Feature: e2e tests for sbomqs

[viveksahu26]

closes: #30

This PR brings following changes:

• Added E2E test for score command covering all the NTIA cases.
• Added a separate dir test/data which contains the sbom files. And these has been used for test. These files has been take from here.
• Refractor score command functionalities.
  • I did this because earlier the name of the function and functionalities of that doesn't make a proper sense.
  • For wrting function wise test, it should return values. Currently the workflow or design of score command is forward way, that means it continue calling one after other function and at the end it prints out the result. Whereas now after making changes, we return the value and print the report at the starting it self. For more to understand this diagram will help:

• It also fix the issue of not able to handle and score SBOM files present under subdir. Now it fixes this issue: handlePaths() function does not handle subdirectories correctly #296

FUTURE WORK:

• To run these test as the Pull Request is made. This would help to identify that the changes made by contributor doesn't fails test. If test fails it ensure that the changes made by the contributor changed the core functionality, which shouldn't.
• Add package wise test. To be more concise, add function wise test for each package.
• Lastly, to add the codecov CI which will tell how much test it covers, and many more things.
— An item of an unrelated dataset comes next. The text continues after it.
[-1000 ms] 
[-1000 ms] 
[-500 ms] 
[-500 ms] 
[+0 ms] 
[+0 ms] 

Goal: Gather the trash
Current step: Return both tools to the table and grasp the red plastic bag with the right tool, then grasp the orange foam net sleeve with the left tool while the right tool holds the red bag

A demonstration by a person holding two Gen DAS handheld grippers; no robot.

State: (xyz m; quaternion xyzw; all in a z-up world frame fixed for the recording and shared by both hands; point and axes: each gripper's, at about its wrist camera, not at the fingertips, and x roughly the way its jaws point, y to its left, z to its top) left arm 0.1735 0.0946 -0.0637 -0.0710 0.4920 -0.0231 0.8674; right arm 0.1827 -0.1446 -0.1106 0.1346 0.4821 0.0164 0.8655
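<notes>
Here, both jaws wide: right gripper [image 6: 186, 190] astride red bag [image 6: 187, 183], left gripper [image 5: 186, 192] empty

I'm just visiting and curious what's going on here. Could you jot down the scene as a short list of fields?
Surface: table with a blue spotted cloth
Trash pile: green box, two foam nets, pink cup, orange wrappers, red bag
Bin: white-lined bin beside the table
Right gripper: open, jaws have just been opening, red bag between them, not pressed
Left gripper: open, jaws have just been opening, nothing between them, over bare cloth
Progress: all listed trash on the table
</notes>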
Doing all these will fulfil the requirement of ScoreCard CI test.

More detail about changes:

• Added test for Score command core functionalities:
  • Added test for ValidateFile function covering below cases: This function validate all files and return files.
    • File does not exist
    • File exists
    • File exists but cannot be opened
  • Added Tests for HandlePaths function: This function return all files retrieve from Paths
    • Directory containing sub-dir and files
    • Non-existent path
    • Non-existent path
  • Added Tests for GetDocsAndScore function: This function returns docs, score, etc.
    • Valid SBOM file
• Tests for NTIA category features using SBOM files:
  • Missing author
  • Missing component name
  • Missing component version
  • Missing dependencies
  • Missing component supplier name
  • Missing timestamp
  • Missing component Unique IDs

[viveksahu26]

Hey @riteshnoronha please have a look at it. And if you want, we can discuss more about it.